Diante dessas exigências da administração do fluxo cotidiano das funções do governo, do planejamento dos investimentos de interesse nacional e dos problemas sempre difíceis da política econômica, os exemplos de malversação do dinheiro público, por maiores que sejam os valores desviados e a habitualidade, são o menor dos problemas.
De atentados à honestidade nenhum governo é imune. Nem as sólidas democracias escandinavas. São raros, mas não incomuns. Mas, exceto em situações de cleptocracia disseminada, a corrupção eventual não aliena o futuro de nenhum país. Já os equívocos rotineiros, ainda que pequenos, e a administração inepta estão para a economia como os hábitos não saudáveis praticados ao longo da vida: o organismo se enfraquece aos poucos e os custos são cada vez maiores.
Estruturas redundantes
No atacado, constatam-se custos, por exemplo, quando são criadas estruturas redundantes, como a Empresa de Pesquisa Energética, um órgão de estudos que em outros tempos eram feitos pelo Ministério de Minas e Energia ou mesmo pela estatal Eletrobras. O ministério é minguado e negociado com algum partido, ficando a nova estrutura resguardada de influências políticas. Convenhamos, é disfuncional.
Mais ainda a rede de agências regulatórias criadas no governo FHC para gerir os interesses públicos dos setores privatizados e que, numa piscada, proliferaram como capim. O governo Lula entendia, no início, que elas esvaziavam os ministérios. O que fez? Devolveu às pastas o poder político, mas as manteve, incluindo-as no bolo das composições com os partidos. Resultado: onde antes havia uma pasta cuidando de tudo, hoje há ela, a agência e mais a estatal da área.
Emaranhado de absurdos
Não é à toa que projetos não andam e, quando saem do papel, não é suficientemente clara a responsabilidade de ninguém, em resumo, do governo, pois há várias cabeças subordinadas a muitos interesses. Nem com superpoderes se controla esse emaranhado.

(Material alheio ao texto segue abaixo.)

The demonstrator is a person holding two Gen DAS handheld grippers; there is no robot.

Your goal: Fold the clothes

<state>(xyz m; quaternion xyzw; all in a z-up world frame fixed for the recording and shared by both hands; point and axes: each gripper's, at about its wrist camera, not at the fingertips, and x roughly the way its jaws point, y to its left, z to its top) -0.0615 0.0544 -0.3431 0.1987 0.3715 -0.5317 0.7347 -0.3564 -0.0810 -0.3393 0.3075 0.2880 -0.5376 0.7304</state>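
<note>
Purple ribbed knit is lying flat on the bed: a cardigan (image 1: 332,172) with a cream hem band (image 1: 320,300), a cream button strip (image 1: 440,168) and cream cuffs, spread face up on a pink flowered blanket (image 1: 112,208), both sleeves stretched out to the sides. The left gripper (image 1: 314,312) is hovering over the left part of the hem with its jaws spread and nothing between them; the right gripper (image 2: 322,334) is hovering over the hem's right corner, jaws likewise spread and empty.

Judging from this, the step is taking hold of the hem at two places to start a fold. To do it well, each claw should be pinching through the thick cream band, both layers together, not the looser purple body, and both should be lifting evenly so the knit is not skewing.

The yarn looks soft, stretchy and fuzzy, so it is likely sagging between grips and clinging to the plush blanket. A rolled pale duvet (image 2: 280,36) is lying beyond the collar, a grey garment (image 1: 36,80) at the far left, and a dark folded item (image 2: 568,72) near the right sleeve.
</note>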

As coisas levam a absurdos, como a construção de hidrelétrica sem reservatório, o caso das usinas do Rio Madeira e de Belo Monte, de ineficiência energética flagrante, atendendo leis ambientais que o governo propôs e aplica — e ainda assim tais projetos elaborados a mando do governo suscitam contestações. É conforme o ditado: todo mundo grita e ninguém tem razão. Só que, no caso, não falta pão.
Qualificados pelo dedo
A presidente tem ciência dessas inépcias ou não teria formado uma comissão para propor ações para modernizar o governo. O difícil é esperar grandes avanços com ministros sem outra qualificação que o dedo indicador de alguém da base de apoio ao governo no Congresso.

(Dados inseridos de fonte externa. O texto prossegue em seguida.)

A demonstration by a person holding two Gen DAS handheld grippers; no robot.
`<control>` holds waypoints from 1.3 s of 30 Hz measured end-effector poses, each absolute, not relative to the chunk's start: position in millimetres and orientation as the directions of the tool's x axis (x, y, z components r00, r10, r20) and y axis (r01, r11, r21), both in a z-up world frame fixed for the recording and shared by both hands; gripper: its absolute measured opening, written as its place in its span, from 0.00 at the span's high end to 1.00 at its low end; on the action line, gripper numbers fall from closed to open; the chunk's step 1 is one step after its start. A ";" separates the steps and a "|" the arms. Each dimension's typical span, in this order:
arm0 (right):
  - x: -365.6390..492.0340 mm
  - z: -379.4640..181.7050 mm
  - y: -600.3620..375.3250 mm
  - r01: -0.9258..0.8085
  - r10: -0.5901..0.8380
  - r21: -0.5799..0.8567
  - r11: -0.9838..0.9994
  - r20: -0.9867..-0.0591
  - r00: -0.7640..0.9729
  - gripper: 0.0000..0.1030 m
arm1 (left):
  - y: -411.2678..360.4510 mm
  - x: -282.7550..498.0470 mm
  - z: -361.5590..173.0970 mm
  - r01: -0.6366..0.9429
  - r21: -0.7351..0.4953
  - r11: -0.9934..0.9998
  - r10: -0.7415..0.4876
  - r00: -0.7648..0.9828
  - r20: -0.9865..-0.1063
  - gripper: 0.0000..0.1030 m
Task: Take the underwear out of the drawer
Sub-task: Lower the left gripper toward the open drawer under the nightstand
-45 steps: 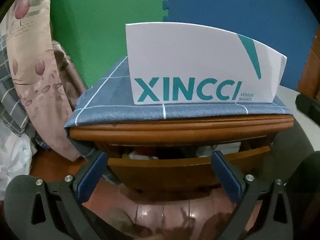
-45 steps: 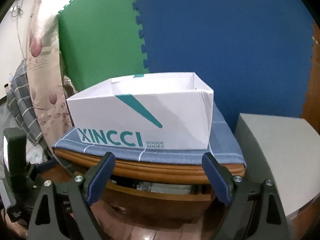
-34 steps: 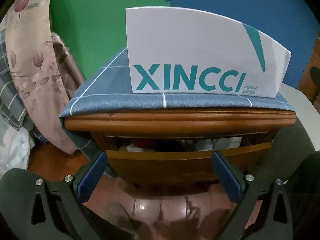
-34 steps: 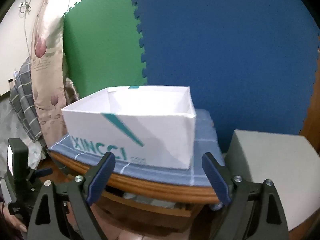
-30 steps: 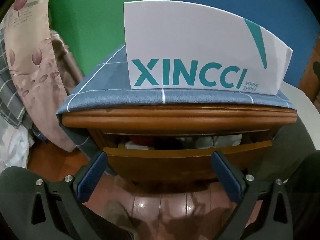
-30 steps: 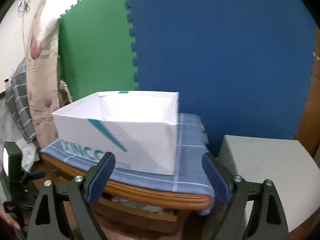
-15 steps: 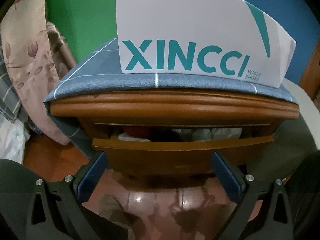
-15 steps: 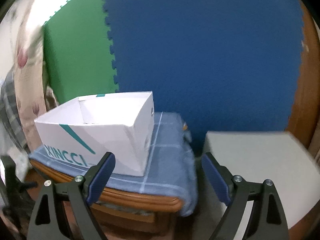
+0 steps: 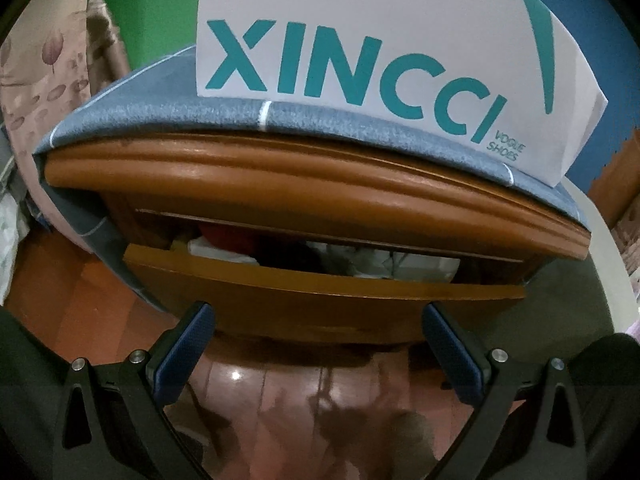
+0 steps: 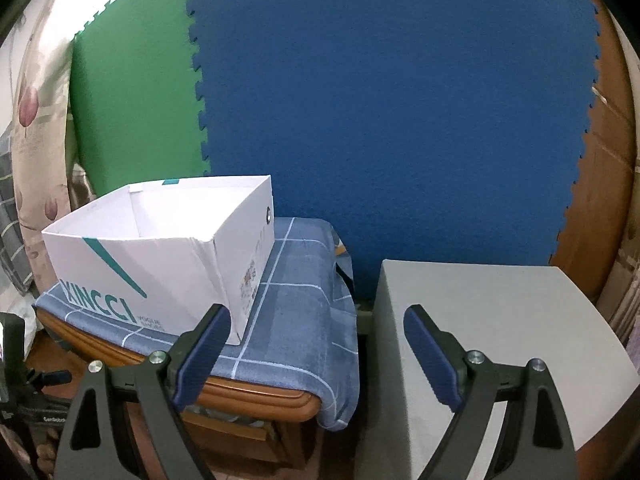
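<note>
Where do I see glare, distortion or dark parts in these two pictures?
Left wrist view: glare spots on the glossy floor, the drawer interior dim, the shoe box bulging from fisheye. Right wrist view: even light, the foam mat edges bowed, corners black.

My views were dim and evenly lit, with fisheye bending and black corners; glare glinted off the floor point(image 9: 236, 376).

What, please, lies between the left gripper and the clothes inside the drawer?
In the left wrist view, only the wooden drawer front stands between the left gripper, jaws wide open, and the clothes visible through the gap above it.
</note>
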State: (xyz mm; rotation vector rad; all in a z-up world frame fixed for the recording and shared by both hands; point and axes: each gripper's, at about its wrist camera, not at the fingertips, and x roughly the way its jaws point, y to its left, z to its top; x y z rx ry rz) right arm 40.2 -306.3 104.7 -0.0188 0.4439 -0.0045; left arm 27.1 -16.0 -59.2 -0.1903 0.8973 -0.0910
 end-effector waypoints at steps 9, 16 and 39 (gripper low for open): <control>41.8 104.9 -304.9 -0.001 -0.011 -0.027 1.000 -0.435 0.901 0.12 | 10.4 32.8 -72.7 -0.136 -0.412 0.901 -0.241 0.632 -0.736 0.01; 41.7 104.4 -305.2 0.001 -0.012 -0.024 1.000 -0.439 0.898 0.12 | 28.1 41.7 -88.4 -0.240 -0.487 0.840 -0.251 0.623 -0.741 0.01; 43.3 102.1 -303.9 -0.004 -0.003 -0.014 1.000 -0.453 0.891 0.12 | 47.9 58.0 -133.4 -0.403 -0.543 0.736 -0.221 0.616 -0.756 0.01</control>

Não só. Desde o fim dos governos militares, os governos perdem os quadros mais preparados e há muitos anos deixaram de prepará-los, inclusive com formação em universidades de ponta no exterior. Tais práticas fazem diferença, e quem sempre a fez, como Banco Central, Petrobras e BNDES na atual gestão, não por acaso são os centros de excelência do setor público. Dilma sabe. Mas precisa também fazer.
A inépcia é contagiosa
A melhoria da gestão pública se faz urgente, até para diminuir a carga dos poucos que entregam o que a presidente lhes pede, além dela mesma, e os riscos do voluntarismo — sequela de ambientes sob tensão. A inépcia pode ser contagiosa. Por duas vezes em 90 dias, por exemplo, áreas do governo acharam que têm asas. Voaram quando impuseram a vigência imediata do novo IPI sobre carros importados.
O Supremo Tribunal Federal fez valer o prazo de 90 dias entre a decisão e o inicio de vigência. Voltaram a voar quando a Receita quis enfiar na medida provisória que desonera tributos nos termos da política industrial mudanças que levariam ao oposto. O governo recuou temendo uma derrota no Congresso. São as asas da soberba.
Autor: Antônio Machado
Publicado no jornal Correio Braziliense.